» **Directions for this task**
Whenever a line in this data holds the word "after", report that line in full.

#### Records for this task

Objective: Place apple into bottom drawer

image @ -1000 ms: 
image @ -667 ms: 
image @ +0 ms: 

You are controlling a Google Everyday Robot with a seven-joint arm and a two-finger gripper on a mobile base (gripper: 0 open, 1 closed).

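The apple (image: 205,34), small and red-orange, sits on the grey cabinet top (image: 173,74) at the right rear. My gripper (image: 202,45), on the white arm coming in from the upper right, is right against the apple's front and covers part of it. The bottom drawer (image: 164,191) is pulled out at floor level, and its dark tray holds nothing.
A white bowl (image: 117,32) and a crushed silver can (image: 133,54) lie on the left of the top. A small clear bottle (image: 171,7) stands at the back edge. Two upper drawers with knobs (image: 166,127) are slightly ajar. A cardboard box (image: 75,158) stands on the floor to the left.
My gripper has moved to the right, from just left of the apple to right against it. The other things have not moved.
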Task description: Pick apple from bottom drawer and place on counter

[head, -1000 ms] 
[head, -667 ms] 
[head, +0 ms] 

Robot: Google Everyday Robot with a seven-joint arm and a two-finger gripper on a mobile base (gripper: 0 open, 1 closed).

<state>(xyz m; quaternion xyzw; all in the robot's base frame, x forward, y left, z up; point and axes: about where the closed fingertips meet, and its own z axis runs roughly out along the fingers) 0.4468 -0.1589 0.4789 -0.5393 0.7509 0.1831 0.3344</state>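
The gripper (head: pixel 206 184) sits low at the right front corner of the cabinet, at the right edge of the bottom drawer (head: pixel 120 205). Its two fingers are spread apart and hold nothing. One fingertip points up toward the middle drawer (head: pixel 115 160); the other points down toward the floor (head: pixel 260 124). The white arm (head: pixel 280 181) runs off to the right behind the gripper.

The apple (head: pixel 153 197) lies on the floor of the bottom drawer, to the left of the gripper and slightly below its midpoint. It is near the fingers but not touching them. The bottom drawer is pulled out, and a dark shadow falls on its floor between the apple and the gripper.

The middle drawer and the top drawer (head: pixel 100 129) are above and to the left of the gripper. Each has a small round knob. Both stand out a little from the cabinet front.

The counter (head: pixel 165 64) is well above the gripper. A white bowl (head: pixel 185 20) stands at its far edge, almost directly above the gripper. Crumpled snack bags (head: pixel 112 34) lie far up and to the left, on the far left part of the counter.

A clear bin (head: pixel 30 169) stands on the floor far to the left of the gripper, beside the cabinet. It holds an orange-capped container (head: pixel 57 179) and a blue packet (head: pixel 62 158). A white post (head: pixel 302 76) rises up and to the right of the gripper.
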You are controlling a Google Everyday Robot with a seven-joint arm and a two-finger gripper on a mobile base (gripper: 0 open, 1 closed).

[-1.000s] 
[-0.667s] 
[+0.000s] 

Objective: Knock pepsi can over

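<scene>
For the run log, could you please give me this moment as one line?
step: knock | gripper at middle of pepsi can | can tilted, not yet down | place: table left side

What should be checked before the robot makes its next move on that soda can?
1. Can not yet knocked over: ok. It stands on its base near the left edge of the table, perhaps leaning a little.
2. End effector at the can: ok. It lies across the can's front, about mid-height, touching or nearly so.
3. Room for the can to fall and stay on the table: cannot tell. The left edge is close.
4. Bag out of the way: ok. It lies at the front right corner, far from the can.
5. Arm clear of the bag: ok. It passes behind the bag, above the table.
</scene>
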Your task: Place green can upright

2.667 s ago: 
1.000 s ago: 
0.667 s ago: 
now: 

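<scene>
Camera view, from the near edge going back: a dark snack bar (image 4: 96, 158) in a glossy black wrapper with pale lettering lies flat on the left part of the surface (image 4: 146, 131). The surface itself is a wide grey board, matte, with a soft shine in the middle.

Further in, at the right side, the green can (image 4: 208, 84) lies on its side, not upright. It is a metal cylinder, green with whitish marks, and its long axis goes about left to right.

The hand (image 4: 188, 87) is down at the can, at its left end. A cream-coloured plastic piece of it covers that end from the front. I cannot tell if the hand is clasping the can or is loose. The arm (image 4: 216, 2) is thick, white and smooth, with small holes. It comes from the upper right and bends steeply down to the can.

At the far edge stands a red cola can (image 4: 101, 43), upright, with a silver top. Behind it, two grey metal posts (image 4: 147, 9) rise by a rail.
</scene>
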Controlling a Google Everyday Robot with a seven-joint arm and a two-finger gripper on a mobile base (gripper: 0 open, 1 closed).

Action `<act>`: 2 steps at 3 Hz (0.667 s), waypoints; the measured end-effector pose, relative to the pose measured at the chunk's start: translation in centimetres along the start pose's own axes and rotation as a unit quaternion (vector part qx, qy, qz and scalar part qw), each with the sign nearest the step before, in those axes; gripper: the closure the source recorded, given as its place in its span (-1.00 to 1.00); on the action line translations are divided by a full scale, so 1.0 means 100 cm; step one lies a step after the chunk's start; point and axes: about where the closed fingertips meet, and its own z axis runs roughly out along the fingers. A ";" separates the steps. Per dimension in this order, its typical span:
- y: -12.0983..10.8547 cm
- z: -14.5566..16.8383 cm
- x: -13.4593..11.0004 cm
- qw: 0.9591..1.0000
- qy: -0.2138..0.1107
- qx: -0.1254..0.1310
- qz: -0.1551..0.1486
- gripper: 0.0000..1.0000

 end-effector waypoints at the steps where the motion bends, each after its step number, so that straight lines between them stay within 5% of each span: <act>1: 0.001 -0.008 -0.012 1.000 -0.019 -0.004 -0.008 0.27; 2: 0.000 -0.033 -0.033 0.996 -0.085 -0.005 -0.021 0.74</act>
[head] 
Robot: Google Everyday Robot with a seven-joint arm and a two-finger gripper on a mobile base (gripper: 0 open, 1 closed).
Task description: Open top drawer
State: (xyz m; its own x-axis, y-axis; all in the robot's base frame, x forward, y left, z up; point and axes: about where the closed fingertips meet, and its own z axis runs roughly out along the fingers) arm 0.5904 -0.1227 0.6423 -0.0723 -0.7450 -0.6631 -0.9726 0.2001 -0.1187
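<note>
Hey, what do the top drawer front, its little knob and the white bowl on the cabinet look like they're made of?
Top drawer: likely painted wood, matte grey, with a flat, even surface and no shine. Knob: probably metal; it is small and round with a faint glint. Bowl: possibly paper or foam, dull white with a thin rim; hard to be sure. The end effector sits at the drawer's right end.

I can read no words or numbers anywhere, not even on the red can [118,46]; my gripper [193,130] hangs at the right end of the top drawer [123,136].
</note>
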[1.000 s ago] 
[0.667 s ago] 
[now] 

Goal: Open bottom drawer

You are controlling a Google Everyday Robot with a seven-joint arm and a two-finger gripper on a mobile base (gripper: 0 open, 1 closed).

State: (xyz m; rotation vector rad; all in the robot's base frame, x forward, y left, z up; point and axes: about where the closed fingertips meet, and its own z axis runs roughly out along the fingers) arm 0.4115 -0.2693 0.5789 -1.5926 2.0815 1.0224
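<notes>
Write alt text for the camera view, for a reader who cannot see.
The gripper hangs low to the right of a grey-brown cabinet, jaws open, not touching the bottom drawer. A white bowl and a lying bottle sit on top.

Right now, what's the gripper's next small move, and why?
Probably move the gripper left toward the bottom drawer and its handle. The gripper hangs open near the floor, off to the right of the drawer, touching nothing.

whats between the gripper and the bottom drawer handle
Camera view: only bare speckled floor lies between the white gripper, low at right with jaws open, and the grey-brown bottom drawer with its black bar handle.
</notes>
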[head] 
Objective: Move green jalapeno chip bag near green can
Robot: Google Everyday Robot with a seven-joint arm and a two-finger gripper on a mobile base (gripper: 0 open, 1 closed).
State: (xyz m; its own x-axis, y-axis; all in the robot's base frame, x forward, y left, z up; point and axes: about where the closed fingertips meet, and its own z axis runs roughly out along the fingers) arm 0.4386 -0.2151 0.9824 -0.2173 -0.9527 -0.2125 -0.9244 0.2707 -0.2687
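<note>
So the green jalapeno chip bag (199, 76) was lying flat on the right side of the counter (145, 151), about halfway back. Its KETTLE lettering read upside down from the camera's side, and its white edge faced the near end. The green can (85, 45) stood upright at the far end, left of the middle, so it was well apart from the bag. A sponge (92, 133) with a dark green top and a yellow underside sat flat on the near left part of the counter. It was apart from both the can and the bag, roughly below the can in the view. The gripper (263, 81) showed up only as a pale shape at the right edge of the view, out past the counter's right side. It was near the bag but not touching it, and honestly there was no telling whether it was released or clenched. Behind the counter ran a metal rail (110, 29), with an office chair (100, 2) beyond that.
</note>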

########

» **Solved exercise**
Action `<act>`: 2 steps at 3 Hz (0.667 s), waypoints; the measured end-effector pose, relative to the pose measured at the chunk's start: translation in centimetres along the start pose's own axes and rotation as a unit quaternion (vector part qx, qy, qz and scalar part qw), each with the sign nearest the step before, in those axes; gripper: the closure the source recorded, given as its place in its span (-1.00 to 1.00); on the action line translations are divided by a full scale, so 1.0 means 100 cm; step one lies a step after the chunk's start; point and axes: about where the closed fingertips meet, and its own z axis runs roughly out along the fingers. A ";" separates the steps. Per dimension in this order, its typical span:
 end-effector waypoints at the steps where the motion bends, each after its step number, so that straight lines between them stay within 5% of each span: <act>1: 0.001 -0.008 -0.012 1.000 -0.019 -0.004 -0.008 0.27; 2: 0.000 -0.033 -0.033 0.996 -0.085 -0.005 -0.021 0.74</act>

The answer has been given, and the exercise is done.